Subscription storage

10 views
Skip to first unread message

Wintermoose

unread,
Oct 9, 2010, 2:21:03 PM10/9/10
to aspComet
A would like to add some common mapping from channel to list of
clients, so that replies sent to channel don't need to search through
every client's subscription list. I know keeping 2 parallel structures
(this list, plus the existing client's subscription list) in sync is
pain with multi-threaded code - unless we want to take big fat locks
everywhere - but it will be important for many clients connected at
once.

But if I start messing with this, it would be perhaps nice to
implement support for the wildcard subscriptions, as specified by
bayeux. I was thinking about possible data structures for it

a) just a list that has to be searched (like my implementation of the
server-side channel events). I think this is suitable only for max. 10
patterns or so, thus ok for the server-side subscriptions, but not for
clients.

b) prefix tree. A tree where every node represents one segment of the
path, and holds 2 lists (asterix, double asterix). When travelling the
tree, we gather all double-asterix members on the way (up to final
level minus 1) and asterix members in final level - 1

Variants: put non-wildcard subscriptions into the tree as well, or
have 2 separate trees (but that's travelling it twice)

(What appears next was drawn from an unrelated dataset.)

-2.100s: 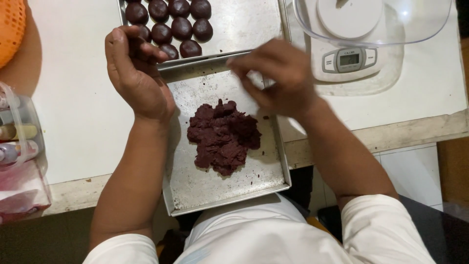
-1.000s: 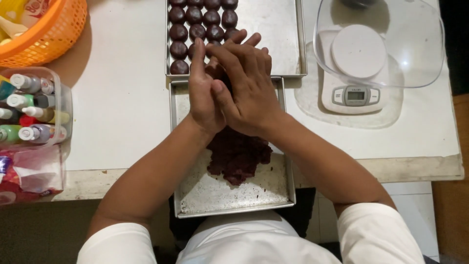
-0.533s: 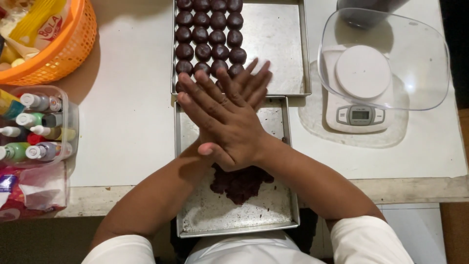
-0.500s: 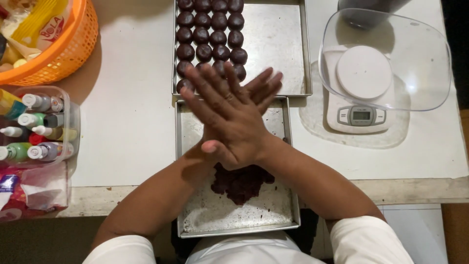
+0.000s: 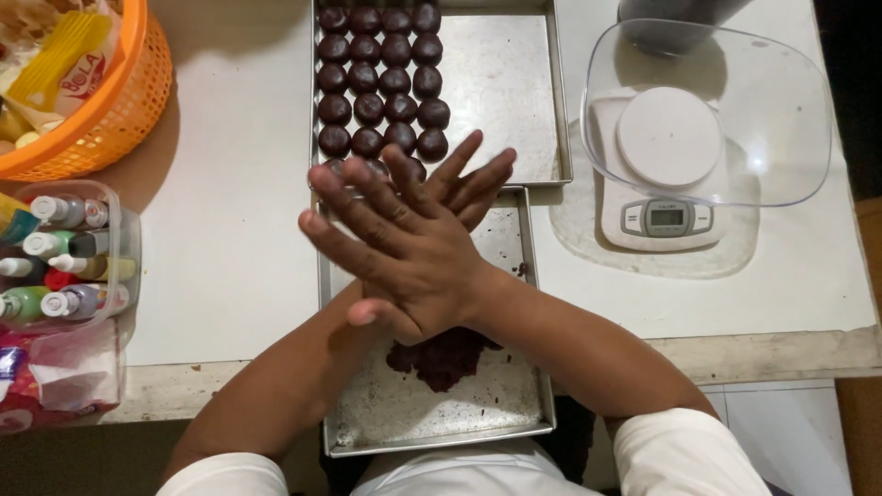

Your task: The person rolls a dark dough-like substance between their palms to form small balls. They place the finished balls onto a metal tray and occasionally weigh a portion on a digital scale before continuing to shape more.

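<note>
I see the dark dough mound [image 5: 446,356] lying in the near metal tray [image 5: 441,418], partly hidden under the crossed wrists, toward the tray's middle and clear of its rims. Above it the two hands are pressed flat together, palm to palm: the right hand [image 5: 409,253] lies on top with its fingers spread and pointing up-left, and the left hand [image 5: 469,188] sits beneath it, only its fingertips showing past the right one, pointing up-right. Whether a piece of dough is caught between the palms I cannot tell; nothing shows between them.

The fingertips reach over the seam where the near tray meets the far metal tray [image 5: 514,101]. In that far tray the dark rolled balls [image 5: 381,78] stand in close rows along its left side; its right half is bare metal. The nearest balls are just beyond the fingertips.

To the right, a kitchen scale [image 5: 666,174] stands under a clear bowl [image 5: 790,119], just beside the trays. To the left the white surface [image 5: 230,230] lies open up to a clear box of small bottles [image 5: 64,257] and an orange basket [image 5: 119,110]. The near tray overhangs the surface's front edge toward my body.
</note>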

c) single dictionary. When sending message to something like /chat/
public/1/whisper, the code does these lookups:
/chat/public/1/whisper
/chat/public/1/*
/chat/public/1/**
/chat/public/**
/chat/**
/**
And merges the lists.

Variants: 1 dictionary for all, or 3 dictionaries (static, single *,
double *) or 1+1

When deciding between b and c, I feel more inclined towards the later.
I believe the performance of the basic lookup will be more or less
identical, and I think single dictionary will be easier to maintain.
In the case of he trees ,we would need some code that kills branches
no longer needed now and then, which can get hairy with the 2 or 3
lists involved. On the other hand, with the tree variants it may be
possible to do more local locks for updates, helping the performance
a bit.

What do you think?

best regards
// Robert

Symon Rottem

unread,
Oct 9, 2010, 2:56:04 PM10/9/10
to aspc...@googlegroups.com
Honestly, I don't know what the best solution is here, but I'm not in a situation where I need to worry about that level of scalability yet, so for me it's a premature optimization.  Of course, as soon as I do have that many connected clients I'll need to think about it... :)

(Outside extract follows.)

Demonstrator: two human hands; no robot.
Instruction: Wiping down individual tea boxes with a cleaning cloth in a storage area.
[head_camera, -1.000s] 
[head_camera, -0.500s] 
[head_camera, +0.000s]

I do think that wildcard support is needed, however.

Cheers,

Symon.

Neil Mosafi

unread,
Oct 10, 2010, 2:41:01 PM10/10/10
to aspComet
Hmm, we definitely need to add support for wildcards. There's already
a ChannelName class that should work for this means and I see you've
created a ChannelPattern one (which I've not had time to look at yet)
is this doing a similar thing?

Now I'm not too sure that we want to try to optimise the storage of
subscriptions within the framework itself. I would like the scope of
AspComet to remain very focused on solving the messaging between
browser and server and implementing the Bayeux protocol (at which it's
still far from perfect).

There is a fairly generic interface
IClientRepository.WhereSusbribedTo("channel") which is used internally
for publishing messages to clients subscribed to channels, so an
application could provide its own ClientRepository with a more
optimised way of doing this, but I think each application will want
their own way of doing it, depending on the context, maintaining the
relationship between channel and client internally or in some database
or distributed cache.

As an aside I would really like to avoid the framework taking any
locks of any kind unless completely necessary, and leave it up to
applications to manage synchronisation.

What do you guys think?


On Oct 9, 7:56 pm, Symon Rottem <s.rot...@gmail.com> wrote:
> Honestly, I don't know what the best solution is here, but I'm not in a
> situation where I need to worry about that level of scalability yet, so for
> me it's a premature optimization.  Of course, as soon as I do have that many
> connected clients I'll need to think about it... :)
>
> I do think that wildcard support is needed, however.
>
> Cheers,
>
> Symon.
>
> Symon Rottemhttp://blog.symbiotic-development.com

Wintermoose

unread,
Oct 10, 2010, 3:23:35 PM10/10/10
to aspComet

> Hmm, we definitely need to add support for wildcards.  There's already
> a ChannelName class that should work for this means and I see you've
> created a ChannelPattern one (which I've not had time to look at yet)
> is this doing a similar thing?

Yeah, sort of. The difference is that ChannelName stores channel name
and matches against various patterns, while ChannelPattern stores
pattern and matches against multiple names. The second is what you
need for the wildcard support, and it allows the class to be more
efficient at the matching.


> Now I'm not too sure that we want to try to optimise the storage of
> subscriptions within the framework itself.  I would like the scope of
> AspComet to remain very focused on solving the messaging between
> browser and server and implementing the Bayeux protocol (at which it's
> still far from perfect).
>
> There is a fairly generic interface
> IClientRepository.WhereSusbribedTo("channel") which is used internally
> for publishing messages to clients subscribed to channels, so an
> application could provide its own ClientRepository with a more
> optimised way of doing this, but I think each application will want
> their own way of doing it, depending on the context, maintaining the
> relationship between channel and client internally or in some database
> or distributed cache.

I didn't want the special storage for some advanced app usage, but for
sending message to all clients subscribed to a given channel, which I
think is quite a core functionality of the server? After all, even
ForwardingHandler needs it.

I know we have the WhereSubscribedTo method which handles it
currently, but the way is not very effective - if you imagine 1000
clients and say 20 channels, then every message going to one of the
channels have to go through all the 1000 clients (and potentially
multiple subscriptions per client). And that's gonna be even worse
when IsSubscribedTo will have to do the wildcard matching.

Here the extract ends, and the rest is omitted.